T. no conocía esa versión tan... cachonda de Tom Cruise, tan deslenguada y procaz, como de poligonero buenorro. Incluso en su versión de Ligón Oficial del Reino, él siempre tuvo ese aire de niño bueno y repeinado, quizá un tanto picaruelo en su sonrisa de seductor. Peccata minuta si alguna señora soñaba con tenerlo de yerno y exponerlo con orgullo ante las amistades. Ellas, por supuesto, no sospechan que tras la sonrisilla de un hombre -de cualquier hombre- suele esconderse una imaginación pornoerótica de alto contenido emocional.

Ayer, no sé por qué, mientras paseaba con el perrete, recordé que había otra película en la que Tom Cruise se ponía a hacer el idiota con una gracia de truhan desacomplejado. Una idiotez todavía mayor que en “Magnolia”, supina, de premio Oscar de la Idiotez. La película era “Tropic Thunder” y de repente me entraron unas ganas terribles de verla. Es verano, hace calor, y el trópico parecía un buen lugar para relajar la mirada y aflojar la mandíbula con una risotada.

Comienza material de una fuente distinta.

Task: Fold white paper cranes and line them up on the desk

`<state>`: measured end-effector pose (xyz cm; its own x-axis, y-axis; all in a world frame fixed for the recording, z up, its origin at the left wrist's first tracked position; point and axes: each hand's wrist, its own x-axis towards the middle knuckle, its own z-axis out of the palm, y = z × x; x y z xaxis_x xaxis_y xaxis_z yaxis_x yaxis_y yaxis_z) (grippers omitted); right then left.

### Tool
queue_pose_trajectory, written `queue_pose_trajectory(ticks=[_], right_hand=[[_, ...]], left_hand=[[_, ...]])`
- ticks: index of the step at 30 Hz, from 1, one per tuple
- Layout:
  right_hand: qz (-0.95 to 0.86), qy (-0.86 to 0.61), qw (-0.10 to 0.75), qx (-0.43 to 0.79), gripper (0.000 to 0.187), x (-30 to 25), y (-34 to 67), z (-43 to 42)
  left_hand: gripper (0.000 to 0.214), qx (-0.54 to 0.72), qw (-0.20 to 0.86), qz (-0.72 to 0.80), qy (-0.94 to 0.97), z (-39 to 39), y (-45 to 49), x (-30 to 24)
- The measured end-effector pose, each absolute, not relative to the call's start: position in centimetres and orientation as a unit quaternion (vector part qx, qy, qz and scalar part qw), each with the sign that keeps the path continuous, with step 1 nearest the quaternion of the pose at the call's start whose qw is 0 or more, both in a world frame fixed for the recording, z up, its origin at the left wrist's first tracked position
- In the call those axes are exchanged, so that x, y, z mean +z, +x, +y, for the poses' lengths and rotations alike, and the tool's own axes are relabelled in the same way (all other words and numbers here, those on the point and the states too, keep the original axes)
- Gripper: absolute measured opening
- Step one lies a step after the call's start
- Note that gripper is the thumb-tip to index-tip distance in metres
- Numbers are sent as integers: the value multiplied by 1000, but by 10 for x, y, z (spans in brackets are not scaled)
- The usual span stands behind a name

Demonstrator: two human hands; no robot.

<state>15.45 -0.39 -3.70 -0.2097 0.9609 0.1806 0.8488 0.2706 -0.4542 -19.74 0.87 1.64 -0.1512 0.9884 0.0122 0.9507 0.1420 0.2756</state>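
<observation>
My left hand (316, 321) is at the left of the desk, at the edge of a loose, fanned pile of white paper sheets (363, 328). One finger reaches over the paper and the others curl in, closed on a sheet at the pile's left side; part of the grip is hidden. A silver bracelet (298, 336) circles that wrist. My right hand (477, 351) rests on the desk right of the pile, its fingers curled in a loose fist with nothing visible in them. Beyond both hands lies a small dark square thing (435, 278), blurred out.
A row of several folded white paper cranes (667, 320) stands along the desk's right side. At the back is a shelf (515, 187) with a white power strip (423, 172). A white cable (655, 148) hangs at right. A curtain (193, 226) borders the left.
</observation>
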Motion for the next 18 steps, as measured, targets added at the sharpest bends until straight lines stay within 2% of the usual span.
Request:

Y jodó, que si mi reí... Con un poco de culpabilidad, eso sí, porque la película es una tontería prona, o una tontería supina, que nunca he sabido distinguirlas. Una majadería. ¡Pero qué majadería! Actores de postín haciendo el majadero como auténticos profesionales: el Downey, y el McConaughey, y el Jack Black ese, que se cayó de chaval en la marmita de la majadería. Y Tom, majadereando como ninguno, sin perder ritmo ni comba.